2022 Women's FIH Hockey World Cup

Tournament details
- Host countries: Spain Netherlands
- Cities: Terrassa Amstelveen
- Dates: 1–17 July
- Teams: 16 (from 5 confederations)
- Venue(s): Estadi Olímpic de Terrassa Wagener Stadium

Final positions
- Champions: Netherlands (9th title)
- Runner-up: Argentina
- Third place: Australia

Tournament statistics
- Matches played: 44
- Goals scored: 149 (3.39 per match)
- Top scorer: Agustina Gorzelany (8 goals)
- Best player: María José Granatto
- Best young player: Charlotte Englebert
- Best goalkeeper: Belén Succi

= 2022 Women's FIH Hockey World Cup =

The 2022 Women's FIH Hockey World Cup was the 15th edition of the Women's FIH Hockey World Cup, the quadrennial world championship for women's national field hockey teams organized by the International Hockey Federation. It was held from 1 to 17 July 2022 at the Estadi Olímpic de Terrassa in Terrassa, Spain and at the Wagener Stadium in Amstelveen, the Netherlands.
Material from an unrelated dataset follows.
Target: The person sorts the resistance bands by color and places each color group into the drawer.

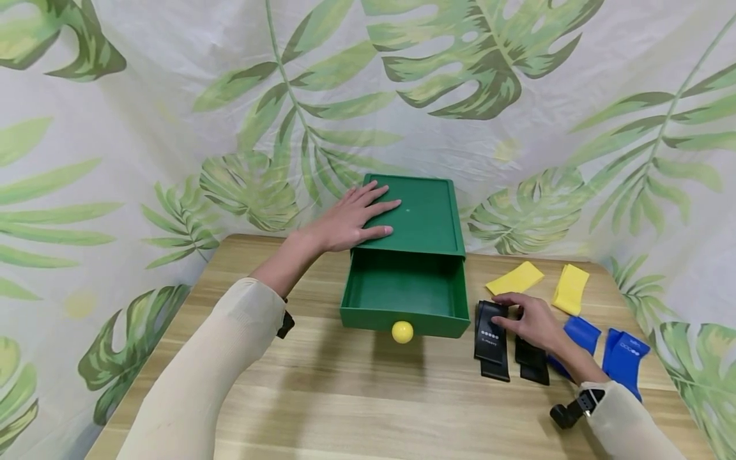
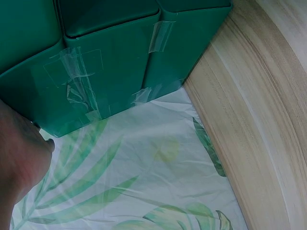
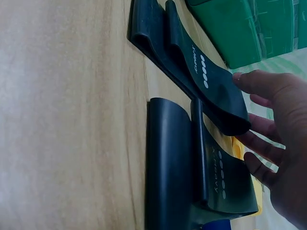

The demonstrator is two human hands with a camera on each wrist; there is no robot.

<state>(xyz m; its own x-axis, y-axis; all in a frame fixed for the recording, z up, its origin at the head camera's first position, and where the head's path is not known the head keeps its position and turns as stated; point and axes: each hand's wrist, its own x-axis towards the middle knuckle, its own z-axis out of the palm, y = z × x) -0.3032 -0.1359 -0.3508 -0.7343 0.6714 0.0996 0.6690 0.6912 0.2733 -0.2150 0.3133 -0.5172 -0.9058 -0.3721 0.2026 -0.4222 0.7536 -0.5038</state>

Defending champions the Netherlands won the tournament for a record ninth time after defeating Argentina 3–1 in the final. Australia won the third place match by defeating Germany 2–1.

==Host selection==
The International Hockey Federation announced in December 2018 that the 2022 FIH Hockey World Cups will be held either in July 2022 or January 2023. The FIH received the following final five bids for the Women's 2022 World Cup. In November 2019, it was announced that Spain and the Netherlands would host the tournament in July 2022.

For the preferred time window 1–17 July 2022:
- Germany
- Netherlands & Spain
- Spain

For the preferred time window 13–29 January 2023:
- Australia (withdrew)
- India (withdrew)
- Malaysia
- New Zealand

==Qualification==
Just as in 2018, 16 teams competed in the tournament. Alongside the hosts, Spain and the Netherlands, the five continental champions received an automatic berth. After the postponement of the 2020 Summer Olympics the quota of places available through continental championships including the World Cup hosts was increased from six to sixteen.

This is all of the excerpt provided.